# international money transfer



## catiamauro (Sep 20, 2011)

Hi
I'm moving to Toronto soon and will need to transfer money from the uk regurarly.
Will need to open a bank account when I arrive and was wondering if anyone can recommend a bank that doesn't charge receiving fees, if there are any at all.
Thanx


----------



## Power (Sep 20, 2011)

i dont think there is such bank that will have no charging fee.. 

why dont you try moneygram, they say its much cheaper than westernunion..


----------



## DavidHudson (Apr 7, 2010)

We opened a HSBC account in the uk and a linked version in vancouver and move money between them via online banking. Has worked simply at low cost.


----------



## rickybean (Sep 21, 2011)

Banks can charge quite a lot when making a currency exchange with the transfer. Most major banks in the UK charge a per transaction transfer fee (up to £40) which can wind up expensive.
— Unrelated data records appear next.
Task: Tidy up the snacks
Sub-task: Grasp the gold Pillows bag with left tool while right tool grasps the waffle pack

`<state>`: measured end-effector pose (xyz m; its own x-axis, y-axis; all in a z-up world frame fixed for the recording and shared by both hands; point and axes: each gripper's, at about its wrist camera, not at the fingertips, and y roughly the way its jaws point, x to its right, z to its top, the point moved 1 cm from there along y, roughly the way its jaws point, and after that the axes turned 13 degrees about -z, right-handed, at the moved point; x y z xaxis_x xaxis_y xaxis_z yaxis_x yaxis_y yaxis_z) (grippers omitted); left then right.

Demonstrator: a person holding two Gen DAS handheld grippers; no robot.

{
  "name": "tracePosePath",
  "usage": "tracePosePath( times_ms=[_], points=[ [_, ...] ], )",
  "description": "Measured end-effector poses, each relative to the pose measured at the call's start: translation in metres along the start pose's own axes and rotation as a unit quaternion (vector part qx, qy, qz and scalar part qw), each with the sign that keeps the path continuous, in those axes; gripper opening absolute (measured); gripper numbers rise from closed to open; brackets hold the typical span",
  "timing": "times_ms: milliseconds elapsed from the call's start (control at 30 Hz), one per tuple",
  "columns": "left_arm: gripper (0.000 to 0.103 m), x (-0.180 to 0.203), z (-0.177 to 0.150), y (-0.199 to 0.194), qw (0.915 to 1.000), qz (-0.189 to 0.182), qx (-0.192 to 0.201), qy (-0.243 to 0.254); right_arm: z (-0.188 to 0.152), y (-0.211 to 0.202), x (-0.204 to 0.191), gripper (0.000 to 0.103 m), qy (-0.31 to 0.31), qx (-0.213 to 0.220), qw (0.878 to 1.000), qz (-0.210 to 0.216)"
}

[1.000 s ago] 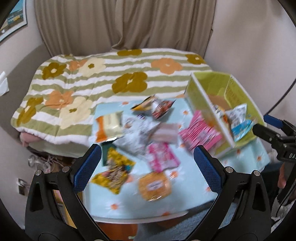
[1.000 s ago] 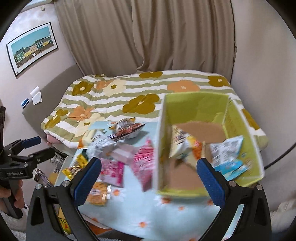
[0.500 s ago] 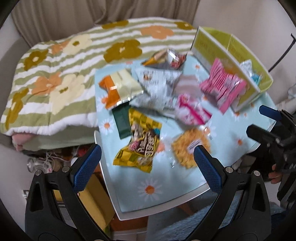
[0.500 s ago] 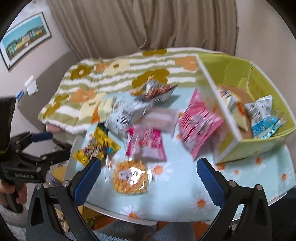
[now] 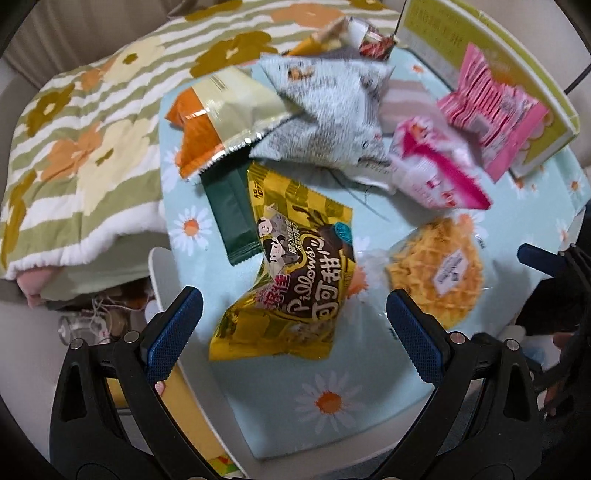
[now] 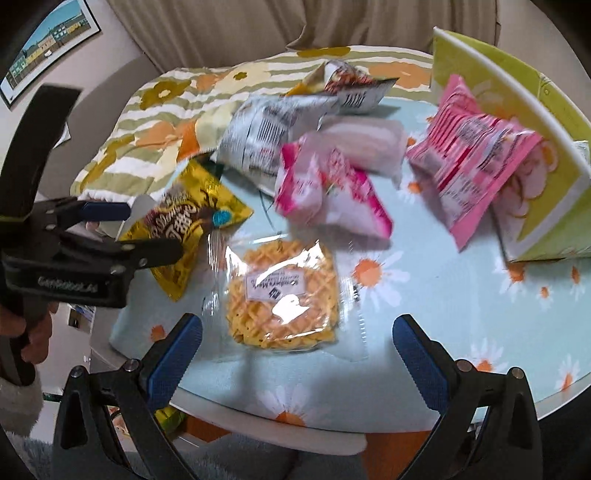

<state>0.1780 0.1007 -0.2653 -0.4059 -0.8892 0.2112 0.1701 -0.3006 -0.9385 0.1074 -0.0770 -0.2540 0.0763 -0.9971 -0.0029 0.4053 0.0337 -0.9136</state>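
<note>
Several snack packs lie on a daisy-print tablecloth (image 5: 280, 402). A yellow Pillows bag (image 5: 291, 284) sits just ahead of my open left gripper (image 5: 293, 332), between its fingers' line. A clear-wrapped waffle snack (image 6: 282, 295) lies in front of my open right gripper (image 6: 297, 350). Farther back are a pink-white bag (image 6: 328, 188), a striped pink pack (image 6: 476, 155) leaning on the yellow-green box (image 6: 546, 155), a grey-white bag (image 5: 328, 118), an orange-cream bag (image 5: 221, 114) and a dark green packet (image 5: 231, 218). The left gripper (image 6: 125, 236) shows at the right wrist view's left edge.
A flower-striped quilt (image 5: 74, 140) covers the bed behind and left of the table. The table's white front edge (image 6: 280, 432) is close under both grippers. A hand (image 6: 33, 332) holds the left gripper's handle. Curtains (image 6: 258, 29) hang at the back.
Both grippers have dropped forward and down toward the table. The snacks now fill the views, the left over the yellow bag, the right over the waffle snack. Both stay open.
</note>
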Motion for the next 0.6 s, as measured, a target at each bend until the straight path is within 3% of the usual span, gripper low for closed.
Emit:
tracePosePath(
  times_ms=[233,400,600],
  points=[
    [0.095,-0.002,0.001,0.02,0.9997,0.019,-0.009,0.015,-0.003,0.012,-0.01,0.103,-0.009,0.005,1.0,-0.003],
    [0.073,-0.003,0.001,0.029,0.9995,0.02,-0.012,0.019,0.002,0.02,-0.019,0.103,-0.021,0.012,1.0,-0.013],
    [0.065,0.001,0.0,0.03,0.9991,0.024,-0.002,0.035,0.007,0.028,-0.027,0.103,-0.035,0.018,0.999,-0.032]
  ],
)
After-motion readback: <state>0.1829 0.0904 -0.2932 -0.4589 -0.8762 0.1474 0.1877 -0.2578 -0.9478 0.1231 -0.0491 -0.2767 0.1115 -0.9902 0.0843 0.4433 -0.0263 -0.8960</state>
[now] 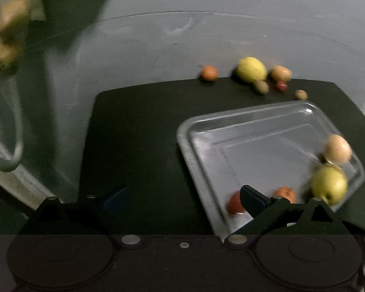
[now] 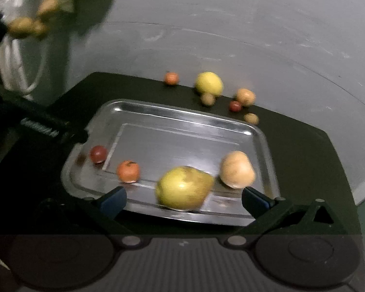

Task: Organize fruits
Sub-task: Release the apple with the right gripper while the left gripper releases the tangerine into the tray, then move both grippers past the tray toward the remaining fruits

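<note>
Blurred view: metal tray [image 1: 202, 131] holds what look like 4 fruits [image 1: 329, 185].

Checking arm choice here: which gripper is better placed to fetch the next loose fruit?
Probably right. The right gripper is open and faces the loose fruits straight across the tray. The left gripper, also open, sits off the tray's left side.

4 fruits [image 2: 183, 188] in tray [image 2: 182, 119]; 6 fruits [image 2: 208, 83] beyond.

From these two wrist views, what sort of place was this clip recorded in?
Probably a makeshift tabletop setup rather than a kitchen: a black table against a bare grey wall, a metal tray holding fruit, and a plastic bag hanging at the left.
</note>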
Most people are moving on to other methods now because there are more and more competitors which means they keep trying to beat each other with lower prices.

Have a look at RationalFX. The exchange rates they give are really good and they have a whole facility on their website where you can arrange a regular transfer (similar to a standing order) called a regular payment plan.

Hope that helps!


----------



## DavidHudson (Apr 7, 2010)

True for larger amounts we used halo financial again simple and good value but probably aimed at bigger transactions rather than regular small amounts


----------